The Conundrum
After my last post, “10 Things IT Pros Don’t Want You to Know”, I did some soul-searching. I realised I might be leaning on AI too much to solve my problems.
Where would I be if AI suddenly imploded and shat itself?
Is AI making me a better, more constructive team member, or is it slowly turning me into a moron like those in Idiocracy (great movie, by the way)?
So, with that said… what’s the plan moving forward?
A Very Real Problem
I’ve dabbled with AI music—both as a consumer and a creator.
At first, I didn’t even realise I was listening to AI-generated music. Like I always do when I find a song I enjoy, I went looking for more tracks from the same artist. The assumption is simple:
If they’ve got one banger, they must have more.
Well… this artist had banger after banger.
Normally, that’s a good thing—but this time, it became clear that they weren’t a real band.
Not entirely bad, though. I liked the music (if you can call it that), and at the end of the day, it made my commute more enjoyable.
That got me thinking:
“Alright, let’s try this AI music thing.”
Within 15 minutes, with minimal prompting, I was pumping out some surprisingly passable tracks.
So What’s the Issue?
Here’s where things get murky.
Some AI music platforms may have trained their models on real musicians’ work without permission. That puts us in a bit of a quagmire:
- On one hand: AI is an incredible tool for quickly mocking up ideas.
- On the other hand: It’s potentially lifting from real artists without credit, compensation, or acknowledgment.
That’s… not great.
The Aha! Moment
I stumbled across this video:
👉 Poison Your Data.
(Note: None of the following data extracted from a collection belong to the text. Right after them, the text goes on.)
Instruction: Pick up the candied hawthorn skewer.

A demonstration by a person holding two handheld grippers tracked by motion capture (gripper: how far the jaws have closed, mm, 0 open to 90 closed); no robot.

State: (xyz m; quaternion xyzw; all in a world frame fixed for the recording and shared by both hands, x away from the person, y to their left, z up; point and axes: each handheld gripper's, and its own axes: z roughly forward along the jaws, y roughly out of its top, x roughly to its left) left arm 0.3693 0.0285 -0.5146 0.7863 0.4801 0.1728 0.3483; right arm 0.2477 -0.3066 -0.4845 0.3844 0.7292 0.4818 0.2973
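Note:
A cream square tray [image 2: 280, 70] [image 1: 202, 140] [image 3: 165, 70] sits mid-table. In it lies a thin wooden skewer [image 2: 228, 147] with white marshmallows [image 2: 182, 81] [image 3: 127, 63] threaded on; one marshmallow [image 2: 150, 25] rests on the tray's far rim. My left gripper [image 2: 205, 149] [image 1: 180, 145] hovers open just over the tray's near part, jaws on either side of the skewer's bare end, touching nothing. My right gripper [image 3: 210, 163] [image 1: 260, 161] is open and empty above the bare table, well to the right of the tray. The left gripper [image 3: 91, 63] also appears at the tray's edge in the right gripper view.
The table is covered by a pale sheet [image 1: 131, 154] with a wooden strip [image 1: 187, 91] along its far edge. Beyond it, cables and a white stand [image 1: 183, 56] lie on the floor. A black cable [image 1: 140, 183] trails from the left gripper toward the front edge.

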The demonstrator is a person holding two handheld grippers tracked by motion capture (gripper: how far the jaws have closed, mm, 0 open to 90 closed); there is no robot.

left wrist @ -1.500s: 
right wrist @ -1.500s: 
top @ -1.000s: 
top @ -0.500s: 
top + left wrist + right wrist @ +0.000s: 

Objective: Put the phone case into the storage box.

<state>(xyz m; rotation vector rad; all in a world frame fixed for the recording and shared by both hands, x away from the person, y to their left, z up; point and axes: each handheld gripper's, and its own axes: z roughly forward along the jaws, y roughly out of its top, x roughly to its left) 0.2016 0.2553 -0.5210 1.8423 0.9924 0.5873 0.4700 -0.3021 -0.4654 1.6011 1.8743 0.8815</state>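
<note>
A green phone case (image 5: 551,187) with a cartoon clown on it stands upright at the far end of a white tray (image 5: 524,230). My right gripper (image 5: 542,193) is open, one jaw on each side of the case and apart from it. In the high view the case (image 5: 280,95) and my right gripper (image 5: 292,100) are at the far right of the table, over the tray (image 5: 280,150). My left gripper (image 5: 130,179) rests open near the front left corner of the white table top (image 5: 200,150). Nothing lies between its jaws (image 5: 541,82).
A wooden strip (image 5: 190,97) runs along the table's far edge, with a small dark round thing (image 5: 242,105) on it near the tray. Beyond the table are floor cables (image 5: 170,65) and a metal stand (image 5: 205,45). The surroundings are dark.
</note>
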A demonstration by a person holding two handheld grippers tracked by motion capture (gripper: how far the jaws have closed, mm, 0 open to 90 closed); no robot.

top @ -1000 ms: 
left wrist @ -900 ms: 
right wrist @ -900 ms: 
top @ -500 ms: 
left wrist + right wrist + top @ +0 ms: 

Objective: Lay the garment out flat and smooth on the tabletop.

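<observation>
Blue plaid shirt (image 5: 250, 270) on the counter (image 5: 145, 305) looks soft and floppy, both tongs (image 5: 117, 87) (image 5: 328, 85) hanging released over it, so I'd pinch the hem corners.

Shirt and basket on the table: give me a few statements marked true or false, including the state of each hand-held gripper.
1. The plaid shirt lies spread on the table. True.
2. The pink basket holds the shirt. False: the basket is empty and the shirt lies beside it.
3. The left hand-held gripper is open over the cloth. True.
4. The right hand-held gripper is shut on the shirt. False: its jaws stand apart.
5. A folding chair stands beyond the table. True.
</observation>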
Fight Back Against AI
Which led me to:
👉 The Art of Poison-Pilling Music Files
These two videos genuinely shifted my perspective on AI.
Then came the final piece of the puzzle:
👉 CyberCPU
He talks about stepping back from creating how-to content because AI is scraping and repackaging his work without attribution.
And honestly? That hit home.
What’s the Big Problem?
If AI is pulling its knowledge from everyday creators—musicians, bloggers, YouTubers like CyberCPU—then what happens when those people stop creating?
We end up with a dangerous cycle:
Creators stop → content dries up → AI quality drops → everything gets worse
No fresh ideas.
No new tutorials.
No original music.
Just increasingly mediocre output built on stale data.
In the long run, AI actually depends on humans continuing to create. Without that, the whole system degrades.
The Plan Moving Forward
I’m not ditching AI—but I am changing how I use it.
For example, in Microsoft Copilot, you can define custom instructions:

You can tell it how to respond, what tone to use, and even how to behave.
(Not that asking it to speak in a Jamaican accent is particularly useful… but it might be good for a laugh.)
My New Rules:
✅ Always require references for answers
✅ Double-check outputs instead of blindly trusting them
✅ Use AI as a learning tool, not a crutch
At the very least, AI should point me toward real sources and creators worth acknowledging.
Final Thought
Don’t trust. Verify.
If I can use AI to learn better, rather than think less, then maybe there’s a balance to strike after all.